- **Data segment**
^^^^

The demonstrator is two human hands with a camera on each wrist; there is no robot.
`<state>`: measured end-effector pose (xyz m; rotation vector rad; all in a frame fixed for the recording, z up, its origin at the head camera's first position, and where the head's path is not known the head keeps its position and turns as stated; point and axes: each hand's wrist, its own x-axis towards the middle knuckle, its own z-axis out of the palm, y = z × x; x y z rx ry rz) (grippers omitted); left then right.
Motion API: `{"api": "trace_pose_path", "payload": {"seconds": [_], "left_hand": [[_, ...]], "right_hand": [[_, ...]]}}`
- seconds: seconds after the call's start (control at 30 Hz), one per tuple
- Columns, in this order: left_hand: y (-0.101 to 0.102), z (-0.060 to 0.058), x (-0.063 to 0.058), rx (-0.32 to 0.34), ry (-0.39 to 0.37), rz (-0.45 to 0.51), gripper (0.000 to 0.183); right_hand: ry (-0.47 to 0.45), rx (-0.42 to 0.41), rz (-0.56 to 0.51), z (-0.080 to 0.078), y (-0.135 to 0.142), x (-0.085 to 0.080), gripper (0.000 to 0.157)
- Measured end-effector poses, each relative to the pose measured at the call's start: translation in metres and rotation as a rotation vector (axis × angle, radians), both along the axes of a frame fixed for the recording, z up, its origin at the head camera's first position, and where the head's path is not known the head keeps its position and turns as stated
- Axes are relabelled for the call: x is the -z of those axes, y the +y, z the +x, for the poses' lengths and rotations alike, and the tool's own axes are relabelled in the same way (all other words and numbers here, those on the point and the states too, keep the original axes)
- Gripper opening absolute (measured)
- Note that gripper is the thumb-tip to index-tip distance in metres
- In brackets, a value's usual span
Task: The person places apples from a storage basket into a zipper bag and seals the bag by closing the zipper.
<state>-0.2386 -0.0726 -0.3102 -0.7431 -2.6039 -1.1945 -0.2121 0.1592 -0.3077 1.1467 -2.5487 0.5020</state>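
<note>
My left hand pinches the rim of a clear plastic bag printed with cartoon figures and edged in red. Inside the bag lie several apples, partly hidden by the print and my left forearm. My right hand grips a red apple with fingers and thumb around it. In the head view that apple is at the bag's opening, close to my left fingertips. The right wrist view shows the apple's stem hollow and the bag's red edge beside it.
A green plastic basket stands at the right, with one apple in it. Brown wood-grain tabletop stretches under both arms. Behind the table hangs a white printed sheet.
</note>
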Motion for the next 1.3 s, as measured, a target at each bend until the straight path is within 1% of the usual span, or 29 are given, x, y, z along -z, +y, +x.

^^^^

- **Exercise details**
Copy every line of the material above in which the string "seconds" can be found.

- **Answer space**
Motion API: `{"api": "trace_pose_path", "payload": {"seconds": [_], "left_hand": [[_, ...]], "right_hand": [[_, ...]]}}`
- seconds: seconds after the call's start (control at 30 Hz), one per tuple

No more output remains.